Units are still struggling with falling prices over the past five years to the tune of -13.5 per cent (Core Logic), however rental yields are strong, giving investors positive cash flow.

The best buying in Shepparton at the moment is a 1960s to 1980s dwelling that could use some cosmetic refinement. These are at very affordable prices with good prospects for value uplift after works have been completed. These properties are always sought after by owner-occupiers, investors and tenants, mainly due to their location and the bang for buck.

Mildura Property Updates

The median price for a detached dwelling in Mildura is just under $300,000, however there are numerous sales at around $500,000 and sales activity at this level appears to be increasing.

A quick glance at our records suggests that the number of sales over $480,000 in the Mildura postcode has increased from around 20 per year in 2015/2016 to around 50 per year now.

Last year we predicted a strong outlook for better standard homes in the Mildura region and the evidence suggests this has proven true, with this sector showing more value growth than the lower end of the market.

$500,000 will buy a modern four-bedroom home on a larger than average size lot, with good external improvements such as sheds or pools. Buyers are typically owner-occupiers, with investors more likely to buy cheaper housing in the $250,000 to $400,000 bracket, due to their higher rental yield.

The improved sales activity in the $500,000 segment is due to a combination of ongoing strong economic conditions in the local farming sector and low interest rates. The outlook for the farming sector remains generally positive and we expect our economy to remain buoyant in the next one to two years, although we note the potential for low irrigation allocations in the coming year to curb this confidence.

The other alternative for investors with $500,000 to spend is to buy a complex of three or maybe four units. Rents have been increasing in recent years, and this has maintained gross yields of around 6.5 to seven per cent. Older complexes will be more affordable, however these come with a need for ongoing maintenance and buying a better standard three-unit complex may prove the better long term investment.

Wodonga Property Updates

The Wodonga, and indeed West Wodonga, residential dwelling markets have been characterised by a spread of sales which have predominantly occurred within the $200,000 to $400,000 price bracket, followed by the $400,000 to $600,000. It’s not insignificant to point out that while the number of sales overall has remained stable over the past two years, the number of sales within the $400,000 to $600,000 price bracket has increased to 28 per cent of all sales over the past 12 months.
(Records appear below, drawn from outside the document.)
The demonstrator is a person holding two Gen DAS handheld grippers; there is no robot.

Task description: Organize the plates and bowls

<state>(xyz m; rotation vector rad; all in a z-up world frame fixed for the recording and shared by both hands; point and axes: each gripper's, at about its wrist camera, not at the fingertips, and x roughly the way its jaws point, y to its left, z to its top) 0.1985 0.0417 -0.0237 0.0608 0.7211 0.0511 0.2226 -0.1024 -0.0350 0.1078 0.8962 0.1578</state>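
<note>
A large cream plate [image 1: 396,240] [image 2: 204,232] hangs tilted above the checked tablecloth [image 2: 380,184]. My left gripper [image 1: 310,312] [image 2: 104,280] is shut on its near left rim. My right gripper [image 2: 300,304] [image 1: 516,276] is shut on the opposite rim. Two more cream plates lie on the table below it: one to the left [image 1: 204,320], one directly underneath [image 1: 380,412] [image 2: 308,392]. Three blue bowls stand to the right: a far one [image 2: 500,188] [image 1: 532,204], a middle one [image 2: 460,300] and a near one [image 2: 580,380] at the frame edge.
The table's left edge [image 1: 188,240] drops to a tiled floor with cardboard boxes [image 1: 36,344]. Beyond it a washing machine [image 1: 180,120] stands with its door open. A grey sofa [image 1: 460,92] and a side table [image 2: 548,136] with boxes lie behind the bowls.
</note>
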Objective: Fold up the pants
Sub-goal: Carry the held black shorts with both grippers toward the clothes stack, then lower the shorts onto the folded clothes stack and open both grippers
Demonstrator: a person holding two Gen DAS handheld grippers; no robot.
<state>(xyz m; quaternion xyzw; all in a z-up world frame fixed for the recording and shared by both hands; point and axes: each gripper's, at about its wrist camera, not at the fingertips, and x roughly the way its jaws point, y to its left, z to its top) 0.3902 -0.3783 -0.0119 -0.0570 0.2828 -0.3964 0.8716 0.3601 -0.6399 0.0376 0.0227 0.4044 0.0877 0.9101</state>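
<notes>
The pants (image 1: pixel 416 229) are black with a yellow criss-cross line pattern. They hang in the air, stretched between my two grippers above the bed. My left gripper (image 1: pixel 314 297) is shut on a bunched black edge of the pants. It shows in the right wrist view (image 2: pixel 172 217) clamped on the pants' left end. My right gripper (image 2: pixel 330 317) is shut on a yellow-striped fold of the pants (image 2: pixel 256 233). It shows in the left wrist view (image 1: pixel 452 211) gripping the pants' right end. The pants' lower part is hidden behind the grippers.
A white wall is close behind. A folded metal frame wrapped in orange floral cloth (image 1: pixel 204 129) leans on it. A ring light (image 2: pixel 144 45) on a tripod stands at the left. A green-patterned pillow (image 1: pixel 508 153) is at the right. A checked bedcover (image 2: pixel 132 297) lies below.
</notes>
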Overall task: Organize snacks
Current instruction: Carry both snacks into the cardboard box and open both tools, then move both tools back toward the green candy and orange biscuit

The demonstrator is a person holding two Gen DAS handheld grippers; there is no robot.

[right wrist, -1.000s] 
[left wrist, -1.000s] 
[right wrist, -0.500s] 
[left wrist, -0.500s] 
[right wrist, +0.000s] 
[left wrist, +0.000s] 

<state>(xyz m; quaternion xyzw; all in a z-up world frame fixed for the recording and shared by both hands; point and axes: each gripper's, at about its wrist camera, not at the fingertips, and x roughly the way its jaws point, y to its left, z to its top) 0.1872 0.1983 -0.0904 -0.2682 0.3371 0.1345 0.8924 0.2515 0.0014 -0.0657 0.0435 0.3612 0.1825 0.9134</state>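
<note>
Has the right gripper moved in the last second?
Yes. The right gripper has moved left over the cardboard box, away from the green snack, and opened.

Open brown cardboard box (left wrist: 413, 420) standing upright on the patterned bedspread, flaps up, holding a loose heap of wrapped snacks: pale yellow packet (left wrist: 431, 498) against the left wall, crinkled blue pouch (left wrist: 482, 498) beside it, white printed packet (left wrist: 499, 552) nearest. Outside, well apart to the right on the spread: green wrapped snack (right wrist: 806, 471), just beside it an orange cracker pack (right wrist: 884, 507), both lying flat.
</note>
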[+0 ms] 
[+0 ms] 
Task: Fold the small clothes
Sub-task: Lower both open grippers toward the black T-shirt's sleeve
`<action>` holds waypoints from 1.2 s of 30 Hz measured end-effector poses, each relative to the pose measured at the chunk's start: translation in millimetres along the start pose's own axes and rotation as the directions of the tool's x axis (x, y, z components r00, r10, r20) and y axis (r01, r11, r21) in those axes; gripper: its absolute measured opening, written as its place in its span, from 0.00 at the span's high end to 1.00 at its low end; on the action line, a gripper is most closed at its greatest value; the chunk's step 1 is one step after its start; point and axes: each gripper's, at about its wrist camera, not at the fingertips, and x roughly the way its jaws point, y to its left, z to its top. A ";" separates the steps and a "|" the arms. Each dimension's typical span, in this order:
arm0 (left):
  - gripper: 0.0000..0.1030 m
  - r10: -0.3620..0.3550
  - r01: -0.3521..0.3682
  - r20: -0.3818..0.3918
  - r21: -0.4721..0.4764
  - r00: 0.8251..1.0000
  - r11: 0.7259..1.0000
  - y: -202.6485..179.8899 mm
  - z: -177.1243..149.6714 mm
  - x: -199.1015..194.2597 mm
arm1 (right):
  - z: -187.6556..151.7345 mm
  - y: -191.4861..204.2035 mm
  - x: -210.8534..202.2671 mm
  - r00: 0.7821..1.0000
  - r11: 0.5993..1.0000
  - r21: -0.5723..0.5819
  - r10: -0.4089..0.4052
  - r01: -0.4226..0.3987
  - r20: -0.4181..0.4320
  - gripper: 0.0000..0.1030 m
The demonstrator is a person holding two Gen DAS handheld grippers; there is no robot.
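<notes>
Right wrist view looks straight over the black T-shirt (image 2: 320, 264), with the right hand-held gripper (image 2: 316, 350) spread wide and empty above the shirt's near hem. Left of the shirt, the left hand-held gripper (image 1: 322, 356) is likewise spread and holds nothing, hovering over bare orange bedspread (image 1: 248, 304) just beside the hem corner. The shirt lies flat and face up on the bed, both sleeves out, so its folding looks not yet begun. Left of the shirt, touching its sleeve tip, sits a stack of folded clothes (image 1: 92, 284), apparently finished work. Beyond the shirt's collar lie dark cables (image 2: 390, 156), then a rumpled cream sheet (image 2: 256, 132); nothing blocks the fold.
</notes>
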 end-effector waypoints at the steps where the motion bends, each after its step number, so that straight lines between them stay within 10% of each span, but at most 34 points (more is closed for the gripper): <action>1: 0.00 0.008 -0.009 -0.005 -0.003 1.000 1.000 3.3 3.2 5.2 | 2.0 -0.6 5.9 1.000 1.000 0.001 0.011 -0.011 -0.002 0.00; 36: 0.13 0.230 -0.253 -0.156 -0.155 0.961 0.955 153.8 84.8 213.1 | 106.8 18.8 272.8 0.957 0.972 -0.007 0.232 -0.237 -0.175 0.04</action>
In terms of newer dwellings, $500,000 certainly goes a long way in Wodonga. At this level of value, you could expect to purchase a large 200 square metre dwelling with a high quality fit-out, situated on an allotment of between 550 and 850 square metres located within a well-regarded residential estate with either elevated views or situated close to schools, shopping and recreation facilities. Generally, these properties are of a display home type standard.

Older established properties at around $500,000 will secure the purchaser a large renovated period style dwelling located within close proximity to the CBD and situated on a large allotment of between 800 and 1,000 square metres.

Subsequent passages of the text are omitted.